Task: Go to the line holding "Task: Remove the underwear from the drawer" in the data below and repeat it exactly, then each line after it up to and including the one holding "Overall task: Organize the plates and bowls". Omit pictures.

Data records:
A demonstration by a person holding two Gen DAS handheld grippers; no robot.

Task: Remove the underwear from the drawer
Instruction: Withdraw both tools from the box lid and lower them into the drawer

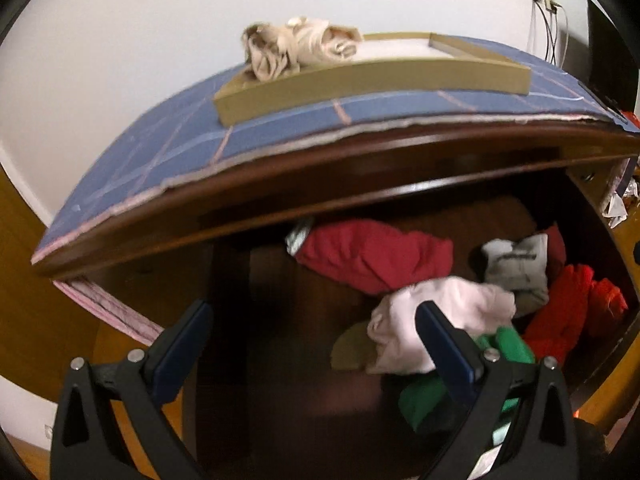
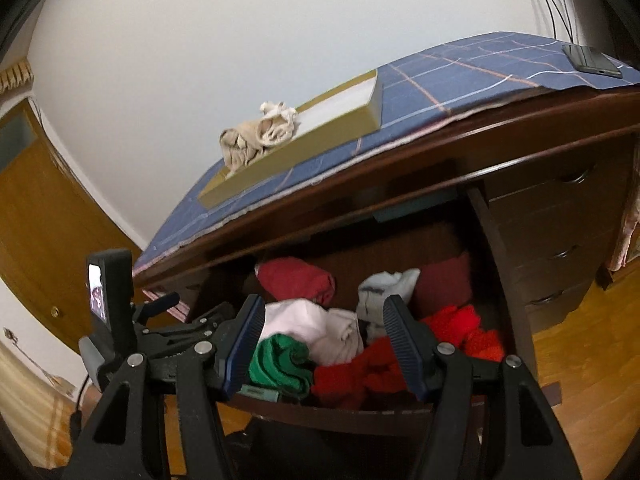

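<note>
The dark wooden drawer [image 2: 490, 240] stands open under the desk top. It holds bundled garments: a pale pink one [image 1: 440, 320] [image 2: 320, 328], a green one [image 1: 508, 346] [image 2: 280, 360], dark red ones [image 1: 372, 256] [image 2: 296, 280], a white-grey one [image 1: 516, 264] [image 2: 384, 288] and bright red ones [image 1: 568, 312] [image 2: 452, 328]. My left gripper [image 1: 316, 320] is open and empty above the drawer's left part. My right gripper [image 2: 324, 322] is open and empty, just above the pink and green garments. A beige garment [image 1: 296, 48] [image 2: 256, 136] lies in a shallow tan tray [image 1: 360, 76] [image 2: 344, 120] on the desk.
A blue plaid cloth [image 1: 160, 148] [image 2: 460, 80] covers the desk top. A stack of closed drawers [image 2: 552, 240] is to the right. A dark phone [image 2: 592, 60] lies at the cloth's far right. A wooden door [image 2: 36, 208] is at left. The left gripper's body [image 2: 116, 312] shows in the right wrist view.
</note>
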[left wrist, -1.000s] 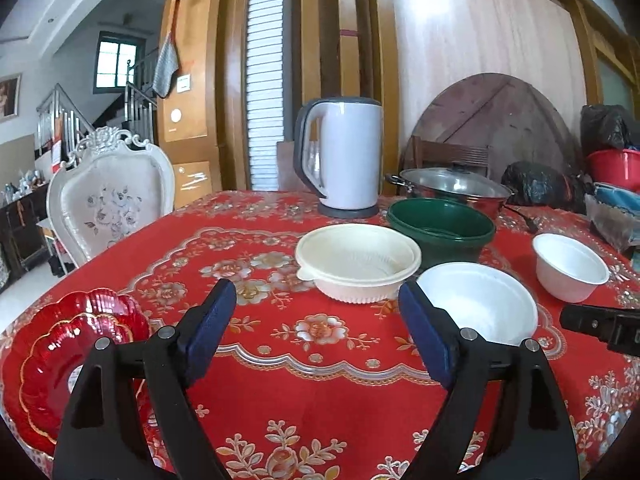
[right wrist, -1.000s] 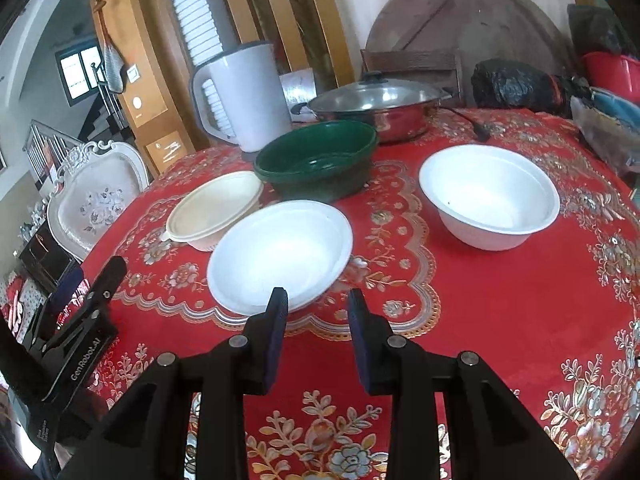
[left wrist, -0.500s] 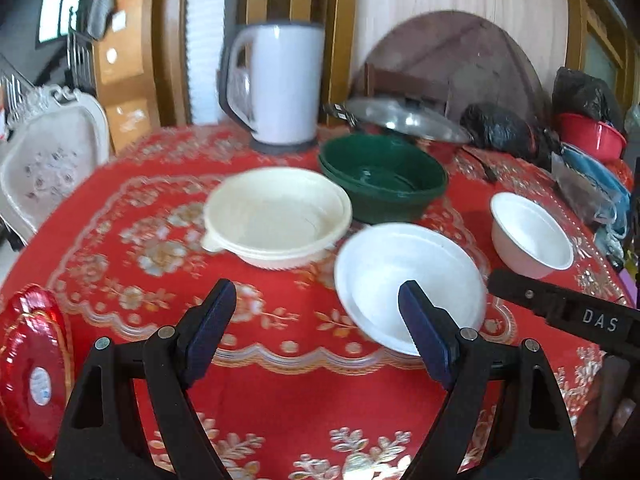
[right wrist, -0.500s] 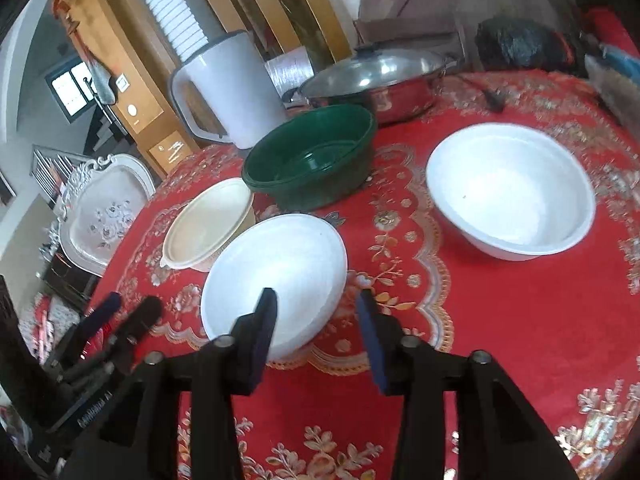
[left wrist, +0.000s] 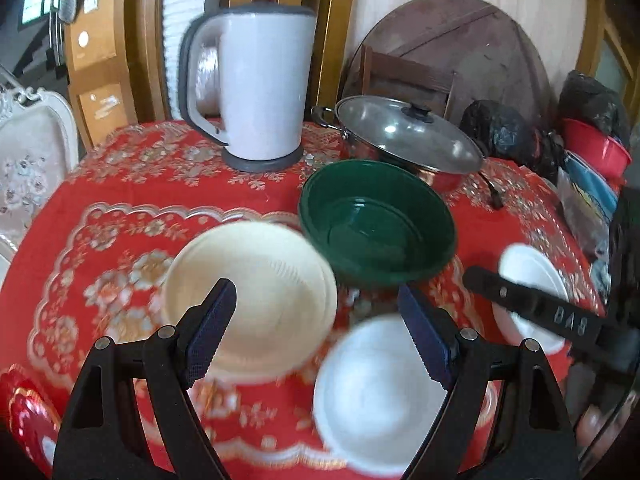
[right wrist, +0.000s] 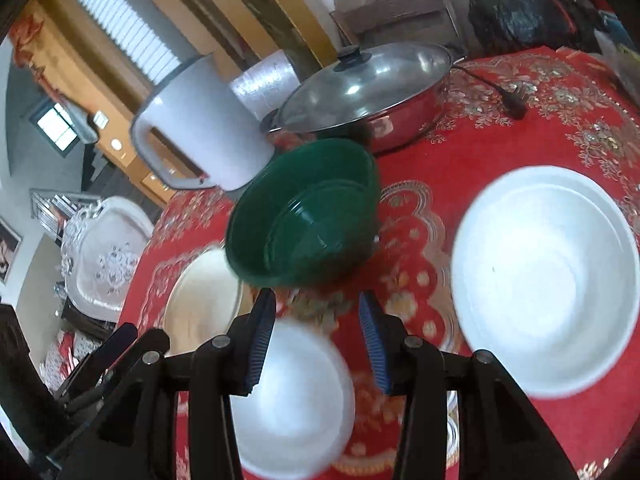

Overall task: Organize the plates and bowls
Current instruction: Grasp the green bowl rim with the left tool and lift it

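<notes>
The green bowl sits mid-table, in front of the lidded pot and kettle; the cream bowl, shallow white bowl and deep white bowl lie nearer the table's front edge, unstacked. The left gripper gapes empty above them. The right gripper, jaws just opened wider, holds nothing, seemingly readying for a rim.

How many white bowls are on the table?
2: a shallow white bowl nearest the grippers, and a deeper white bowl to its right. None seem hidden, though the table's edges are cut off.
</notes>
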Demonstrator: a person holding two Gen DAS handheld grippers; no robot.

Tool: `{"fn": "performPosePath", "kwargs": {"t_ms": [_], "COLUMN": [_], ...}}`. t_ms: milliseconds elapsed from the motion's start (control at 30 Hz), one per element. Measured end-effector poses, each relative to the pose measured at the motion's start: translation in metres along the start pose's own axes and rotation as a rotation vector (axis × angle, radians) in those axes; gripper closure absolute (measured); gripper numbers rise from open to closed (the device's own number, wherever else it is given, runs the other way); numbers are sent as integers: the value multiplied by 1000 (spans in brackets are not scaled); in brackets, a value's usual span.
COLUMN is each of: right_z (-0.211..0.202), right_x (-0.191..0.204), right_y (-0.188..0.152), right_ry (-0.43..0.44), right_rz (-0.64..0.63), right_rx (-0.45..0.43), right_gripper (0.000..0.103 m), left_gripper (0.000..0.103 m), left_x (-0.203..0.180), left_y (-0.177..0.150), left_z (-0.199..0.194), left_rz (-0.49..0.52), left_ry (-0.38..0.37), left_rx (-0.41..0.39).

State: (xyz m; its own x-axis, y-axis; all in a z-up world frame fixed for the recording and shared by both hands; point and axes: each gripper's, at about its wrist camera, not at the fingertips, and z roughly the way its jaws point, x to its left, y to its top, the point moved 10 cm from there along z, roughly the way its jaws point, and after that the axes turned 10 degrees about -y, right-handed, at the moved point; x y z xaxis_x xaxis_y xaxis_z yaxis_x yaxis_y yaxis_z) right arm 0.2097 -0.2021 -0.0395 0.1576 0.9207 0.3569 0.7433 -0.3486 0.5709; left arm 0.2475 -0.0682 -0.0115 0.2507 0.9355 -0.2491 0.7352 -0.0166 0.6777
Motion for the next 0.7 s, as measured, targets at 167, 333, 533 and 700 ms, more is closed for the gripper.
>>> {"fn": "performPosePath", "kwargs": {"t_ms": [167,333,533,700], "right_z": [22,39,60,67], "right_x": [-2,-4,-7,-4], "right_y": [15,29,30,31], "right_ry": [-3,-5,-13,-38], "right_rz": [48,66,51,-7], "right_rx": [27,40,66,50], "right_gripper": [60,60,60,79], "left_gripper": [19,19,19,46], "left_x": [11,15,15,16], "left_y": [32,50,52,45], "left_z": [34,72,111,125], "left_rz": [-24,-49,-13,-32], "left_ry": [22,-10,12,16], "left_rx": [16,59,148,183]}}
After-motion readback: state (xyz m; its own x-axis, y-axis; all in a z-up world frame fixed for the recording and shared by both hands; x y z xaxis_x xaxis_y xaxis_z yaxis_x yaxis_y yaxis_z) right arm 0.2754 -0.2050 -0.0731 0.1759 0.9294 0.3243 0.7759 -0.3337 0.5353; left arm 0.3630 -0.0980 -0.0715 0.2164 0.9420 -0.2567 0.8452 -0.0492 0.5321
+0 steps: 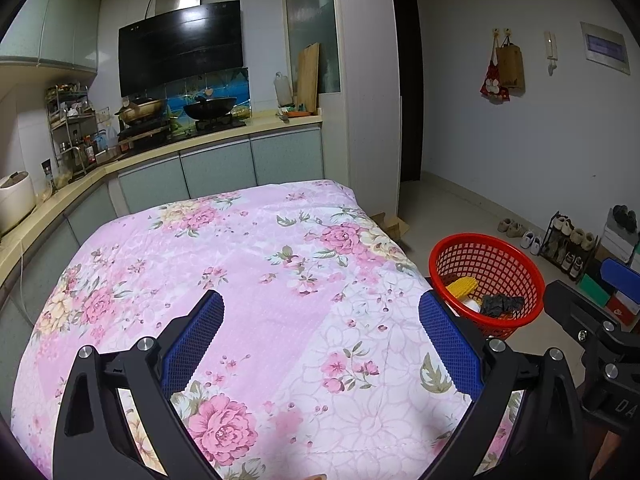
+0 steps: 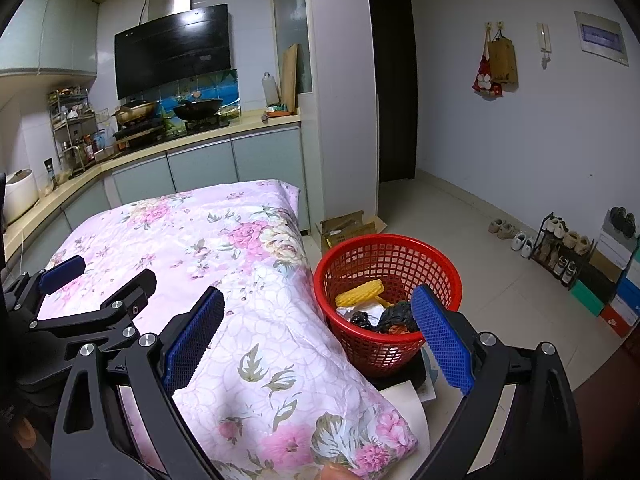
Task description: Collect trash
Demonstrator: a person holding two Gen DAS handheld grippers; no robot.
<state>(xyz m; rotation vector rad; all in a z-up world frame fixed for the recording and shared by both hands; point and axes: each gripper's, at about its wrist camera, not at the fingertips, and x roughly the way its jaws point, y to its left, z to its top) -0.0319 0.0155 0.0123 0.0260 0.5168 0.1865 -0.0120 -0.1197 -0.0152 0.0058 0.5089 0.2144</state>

Result below:
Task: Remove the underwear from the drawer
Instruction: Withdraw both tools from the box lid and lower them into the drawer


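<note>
The dark wooden drawer [image 2: 490, 240] stands open under the desk top. It holds bundled garments: a pale pink one [image 1: 440, 320] [image 2: 320, 328], a green one [image 1: 508, 346] [image 2: 280, 360], dark red ones [image 1: 372, 256] [image 2: 296, 280], a white-grey one [image 1: 516, 264] [image 2: 384, 288] and bright red ones [image 1: 568, 312] [image 2: 452, 328]. My left gripper [image 1: 316, 320] is open and empty above the drawer's left part. My right gripper [image 2: 324, 322] is open and empty, just above the pink and green garments. A beige garment [image 1: 296, 48] [image 2: 256, 136] lies in a shallow tan tray [image 1: 360, 76] [image 2: 344, 120] on the desk.
A blue plaid cloth [image 1: 160, 148] [image 2: 460, 80] covers the desk top. A stack of closed drawers [image 2: 552, 240] is to the right. A dark phone [image 2: 592, 60] lies at the cloth's far right. A wooden door [image 2: 36, 208] is at left. The left gripper's body [image 2: 116, 312] shows in the right wrist view.
</note>
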[left wrist, -1.000s] 
[right wrist, -1.000s] 
[left wrist, -0.500s] 
[right wrist, -0.500s] 
[left wrist, +0.000s] 
[right wrist, +0.000s] 

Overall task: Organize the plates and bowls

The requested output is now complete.